# Forum Friday: Homemade Golf R SportWagen



## Tollyg (Mar 1, 2021)

Thanks for the info. We're the front fenders compatible? What about front suspension? I have a 2016 golf r and have found a 2019 alltrack and have been curious if those parts are compatible.


----------



## StaffRex (Mar 16, 2017)

Smart man, no Panoramic Sunroof.


----------



## 4MotionMongrel (Apr 7, 2006)

That's easily the coolest **** I've seen all year. Kudos to the builder.


----------



## mk1finks (Dec 6, 2013)

Very nice!

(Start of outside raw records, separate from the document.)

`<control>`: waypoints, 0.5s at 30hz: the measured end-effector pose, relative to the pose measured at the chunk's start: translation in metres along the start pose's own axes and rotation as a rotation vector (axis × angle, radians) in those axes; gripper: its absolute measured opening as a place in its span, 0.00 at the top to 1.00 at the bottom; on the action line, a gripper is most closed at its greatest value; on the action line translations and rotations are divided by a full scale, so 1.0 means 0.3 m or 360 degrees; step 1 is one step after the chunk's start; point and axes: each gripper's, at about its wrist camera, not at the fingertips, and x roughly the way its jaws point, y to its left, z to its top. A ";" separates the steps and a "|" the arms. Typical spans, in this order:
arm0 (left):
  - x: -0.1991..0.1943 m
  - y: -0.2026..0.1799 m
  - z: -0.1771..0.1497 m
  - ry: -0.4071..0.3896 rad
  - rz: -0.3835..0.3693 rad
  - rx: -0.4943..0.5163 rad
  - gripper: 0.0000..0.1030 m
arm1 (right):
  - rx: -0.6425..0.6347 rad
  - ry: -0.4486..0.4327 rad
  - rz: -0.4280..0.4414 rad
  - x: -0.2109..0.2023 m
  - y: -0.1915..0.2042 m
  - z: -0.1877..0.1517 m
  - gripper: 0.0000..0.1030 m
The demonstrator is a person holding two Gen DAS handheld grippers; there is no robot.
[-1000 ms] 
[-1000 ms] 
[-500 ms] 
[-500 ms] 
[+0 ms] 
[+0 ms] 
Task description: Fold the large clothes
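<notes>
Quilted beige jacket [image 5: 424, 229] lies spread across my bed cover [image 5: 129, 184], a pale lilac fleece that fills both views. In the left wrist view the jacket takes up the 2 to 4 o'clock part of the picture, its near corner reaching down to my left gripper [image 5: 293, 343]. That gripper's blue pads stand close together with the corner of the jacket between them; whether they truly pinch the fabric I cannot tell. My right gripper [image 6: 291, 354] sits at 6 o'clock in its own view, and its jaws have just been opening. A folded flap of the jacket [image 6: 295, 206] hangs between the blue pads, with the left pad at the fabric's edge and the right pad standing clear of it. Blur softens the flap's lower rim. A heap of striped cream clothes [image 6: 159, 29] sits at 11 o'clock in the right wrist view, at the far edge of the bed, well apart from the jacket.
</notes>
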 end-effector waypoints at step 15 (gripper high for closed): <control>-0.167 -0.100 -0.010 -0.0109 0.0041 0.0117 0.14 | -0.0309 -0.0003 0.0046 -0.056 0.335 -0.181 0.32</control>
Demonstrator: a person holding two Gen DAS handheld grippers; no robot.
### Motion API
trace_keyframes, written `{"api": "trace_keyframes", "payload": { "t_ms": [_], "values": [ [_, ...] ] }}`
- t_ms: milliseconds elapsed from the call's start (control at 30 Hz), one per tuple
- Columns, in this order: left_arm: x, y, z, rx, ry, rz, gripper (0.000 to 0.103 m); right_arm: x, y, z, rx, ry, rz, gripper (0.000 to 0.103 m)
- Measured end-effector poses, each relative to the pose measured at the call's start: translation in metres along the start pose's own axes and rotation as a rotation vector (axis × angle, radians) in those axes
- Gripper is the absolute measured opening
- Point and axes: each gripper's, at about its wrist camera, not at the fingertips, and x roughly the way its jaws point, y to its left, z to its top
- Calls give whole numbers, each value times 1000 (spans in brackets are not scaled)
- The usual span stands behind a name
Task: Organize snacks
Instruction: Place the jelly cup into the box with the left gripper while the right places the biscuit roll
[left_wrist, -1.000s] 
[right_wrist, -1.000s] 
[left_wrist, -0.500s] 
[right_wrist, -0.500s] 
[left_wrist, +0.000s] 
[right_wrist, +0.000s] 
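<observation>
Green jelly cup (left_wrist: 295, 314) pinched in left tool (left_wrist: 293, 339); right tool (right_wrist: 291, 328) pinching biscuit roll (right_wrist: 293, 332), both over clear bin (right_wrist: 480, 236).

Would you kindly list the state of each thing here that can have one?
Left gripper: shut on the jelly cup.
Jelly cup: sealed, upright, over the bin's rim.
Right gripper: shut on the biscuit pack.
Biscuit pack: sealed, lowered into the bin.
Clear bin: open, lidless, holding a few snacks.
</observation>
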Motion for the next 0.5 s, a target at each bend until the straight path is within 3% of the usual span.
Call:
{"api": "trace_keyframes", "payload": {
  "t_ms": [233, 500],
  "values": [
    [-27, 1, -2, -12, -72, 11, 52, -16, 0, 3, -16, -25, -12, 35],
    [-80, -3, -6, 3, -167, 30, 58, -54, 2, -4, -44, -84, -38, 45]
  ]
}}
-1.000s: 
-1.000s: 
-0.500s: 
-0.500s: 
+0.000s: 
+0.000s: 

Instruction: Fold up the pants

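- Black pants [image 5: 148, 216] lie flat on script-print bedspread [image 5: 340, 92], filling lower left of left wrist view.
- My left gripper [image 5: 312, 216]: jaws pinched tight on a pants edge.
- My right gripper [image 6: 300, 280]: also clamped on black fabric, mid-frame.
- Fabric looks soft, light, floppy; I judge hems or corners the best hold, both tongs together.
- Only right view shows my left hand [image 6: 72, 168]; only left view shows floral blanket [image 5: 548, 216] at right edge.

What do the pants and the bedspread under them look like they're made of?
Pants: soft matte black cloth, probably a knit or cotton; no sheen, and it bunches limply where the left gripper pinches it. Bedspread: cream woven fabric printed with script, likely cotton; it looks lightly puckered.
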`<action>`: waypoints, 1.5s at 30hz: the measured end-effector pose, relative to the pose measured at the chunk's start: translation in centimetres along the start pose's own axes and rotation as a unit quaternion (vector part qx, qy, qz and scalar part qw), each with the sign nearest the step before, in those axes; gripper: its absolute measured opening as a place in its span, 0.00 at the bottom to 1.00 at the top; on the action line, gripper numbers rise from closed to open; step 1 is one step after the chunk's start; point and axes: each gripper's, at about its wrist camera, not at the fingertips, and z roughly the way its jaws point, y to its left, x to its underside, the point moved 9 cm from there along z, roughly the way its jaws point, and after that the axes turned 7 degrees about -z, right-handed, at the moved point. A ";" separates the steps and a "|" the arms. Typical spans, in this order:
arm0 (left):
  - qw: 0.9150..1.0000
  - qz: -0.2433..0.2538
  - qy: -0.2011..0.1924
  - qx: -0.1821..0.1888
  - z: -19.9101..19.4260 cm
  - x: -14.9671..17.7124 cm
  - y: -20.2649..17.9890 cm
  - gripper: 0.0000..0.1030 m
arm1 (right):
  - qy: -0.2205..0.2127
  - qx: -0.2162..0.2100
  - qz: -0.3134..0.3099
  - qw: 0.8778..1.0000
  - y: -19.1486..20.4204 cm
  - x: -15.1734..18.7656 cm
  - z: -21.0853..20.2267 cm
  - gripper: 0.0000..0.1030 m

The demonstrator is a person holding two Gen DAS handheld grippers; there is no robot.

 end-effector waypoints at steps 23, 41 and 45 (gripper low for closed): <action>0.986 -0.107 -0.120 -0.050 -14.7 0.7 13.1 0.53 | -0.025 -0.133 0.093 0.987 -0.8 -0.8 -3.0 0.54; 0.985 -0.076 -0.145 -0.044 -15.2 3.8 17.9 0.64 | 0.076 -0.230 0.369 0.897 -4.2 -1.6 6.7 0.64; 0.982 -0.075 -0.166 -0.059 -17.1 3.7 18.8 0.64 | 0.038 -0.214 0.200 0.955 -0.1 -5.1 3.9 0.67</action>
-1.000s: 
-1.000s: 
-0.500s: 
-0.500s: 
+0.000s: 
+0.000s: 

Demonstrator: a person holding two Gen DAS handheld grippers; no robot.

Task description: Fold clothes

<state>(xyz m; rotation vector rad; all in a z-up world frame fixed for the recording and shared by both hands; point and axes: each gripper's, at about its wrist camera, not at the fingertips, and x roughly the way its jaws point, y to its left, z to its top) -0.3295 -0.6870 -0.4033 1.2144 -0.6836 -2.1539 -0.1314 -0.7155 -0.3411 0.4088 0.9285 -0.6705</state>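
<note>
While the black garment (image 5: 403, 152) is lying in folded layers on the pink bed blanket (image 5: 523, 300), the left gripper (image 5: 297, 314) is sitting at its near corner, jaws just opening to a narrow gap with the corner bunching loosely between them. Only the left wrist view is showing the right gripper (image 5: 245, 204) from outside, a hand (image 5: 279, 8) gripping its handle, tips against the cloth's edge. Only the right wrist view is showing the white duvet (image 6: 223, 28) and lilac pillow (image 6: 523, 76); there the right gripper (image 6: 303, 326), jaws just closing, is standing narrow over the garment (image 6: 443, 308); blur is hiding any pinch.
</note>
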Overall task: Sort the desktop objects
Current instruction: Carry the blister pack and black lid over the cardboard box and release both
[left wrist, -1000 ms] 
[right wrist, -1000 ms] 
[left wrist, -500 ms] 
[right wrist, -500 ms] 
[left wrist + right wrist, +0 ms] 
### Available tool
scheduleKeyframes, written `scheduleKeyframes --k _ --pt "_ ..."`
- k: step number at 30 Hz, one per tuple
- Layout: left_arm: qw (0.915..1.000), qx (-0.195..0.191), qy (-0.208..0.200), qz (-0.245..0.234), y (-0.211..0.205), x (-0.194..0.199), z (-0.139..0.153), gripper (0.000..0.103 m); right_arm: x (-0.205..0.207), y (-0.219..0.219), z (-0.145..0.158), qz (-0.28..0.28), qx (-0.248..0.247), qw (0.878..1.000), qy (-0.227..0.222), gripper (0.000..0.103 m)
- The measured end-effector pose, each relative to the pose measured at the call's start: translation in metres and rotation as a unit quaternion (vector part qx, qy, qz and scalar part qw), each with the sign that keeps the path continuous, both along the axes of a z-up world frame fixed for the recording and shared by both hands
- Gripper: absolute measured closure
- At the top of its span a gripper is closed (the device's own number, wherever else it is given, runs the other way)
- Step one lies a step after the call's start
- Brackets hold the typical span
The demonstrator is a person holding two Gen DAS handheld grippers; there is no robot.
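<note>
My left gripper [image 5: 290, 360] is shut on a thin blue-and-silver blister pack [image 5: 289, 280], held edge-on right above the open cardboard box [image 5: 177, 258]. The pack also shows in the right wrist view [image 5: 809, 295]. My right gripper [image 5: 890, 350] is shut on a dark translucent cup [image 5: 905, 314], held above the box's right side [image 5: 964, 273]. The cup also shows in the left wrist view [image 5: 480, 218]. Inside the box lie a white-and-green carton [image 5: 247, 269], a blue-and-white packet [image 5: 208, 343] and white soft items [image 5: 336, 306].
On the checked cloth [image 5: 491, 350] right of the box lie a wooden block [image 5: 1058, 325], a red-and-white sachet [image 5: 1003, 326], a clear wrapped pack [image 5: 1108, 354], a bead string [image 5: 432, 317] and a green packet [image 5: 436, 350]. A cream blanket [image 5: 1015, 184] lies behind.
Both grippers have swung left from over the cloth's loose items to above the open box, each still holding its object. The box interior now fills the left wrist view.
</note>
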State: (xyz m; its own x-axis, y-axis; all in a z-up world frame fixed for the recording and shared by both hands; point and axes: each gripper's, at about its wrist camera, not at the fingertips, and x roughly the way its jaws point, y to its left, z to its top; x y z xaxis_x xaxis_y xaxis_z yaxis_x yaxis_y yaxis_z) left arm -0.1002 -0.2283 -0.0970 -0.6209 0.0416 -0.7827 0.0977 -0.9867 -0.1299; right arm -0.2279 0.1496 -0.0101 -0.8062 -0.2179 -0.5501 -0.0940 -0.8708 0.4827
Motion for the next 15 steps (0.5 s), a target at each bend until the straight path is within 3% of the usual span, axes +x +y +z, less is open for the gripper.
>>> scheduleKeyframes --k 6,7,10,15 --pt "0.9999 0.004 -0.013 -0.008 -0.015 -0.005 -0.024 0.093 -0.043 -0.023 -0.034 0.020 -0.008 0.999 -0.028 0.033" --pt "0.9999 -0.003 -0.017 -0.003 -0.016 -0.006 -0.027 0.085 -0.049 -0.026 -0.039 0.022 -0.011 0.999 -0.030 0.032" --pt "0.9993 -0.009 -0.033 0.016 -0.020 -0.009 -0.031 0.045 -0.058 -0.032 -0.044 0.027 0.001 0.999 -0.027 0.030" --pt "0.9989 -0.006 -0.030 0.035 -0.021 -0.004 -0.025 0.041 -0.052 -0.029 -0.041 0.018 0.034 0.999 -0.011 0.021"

I wish I had time to do cool stuff like that!


----------



## Madog79 (May 11, 2021)

Check out nik_preusser Golf Sportwagen. Sick ride. I just bought one and I'm wondering about adding DCC and driving modes to the wagen...🤔


----------



## OliveBug (Sep 30, 2021)

This is very, very cool. Nice work.


----------



## ihmcguinness (Apr 23, 2018)

Awesome


----------



## chasintrane (Dec 31, 2013)

Love it!


----------



## chasintrane (Dec 31, 2013)

I just don't understand why the US market doesn't get more wagons. Do they really not sell well?


----------



## B5.5 4EVER (Jun 11, 2009)

I was lucky to meet this guy in person and see his built, really amazing!


----------



## jkh5200 (Mar 15, 2012)

Very nice


----------



## euromk3g.tm (Oct 25, 2021)

very cool, got my approval 😂 👍


----------



## Euro_J88 (11 mo ago)

I have a 2019 Alltrack S and want to do the same thing. Any guidance on how to remove the body trim?


----------



## xzer (Apr 30, 2018)

I guess many years ago all track looked big. But now it look so small compared to suv


----------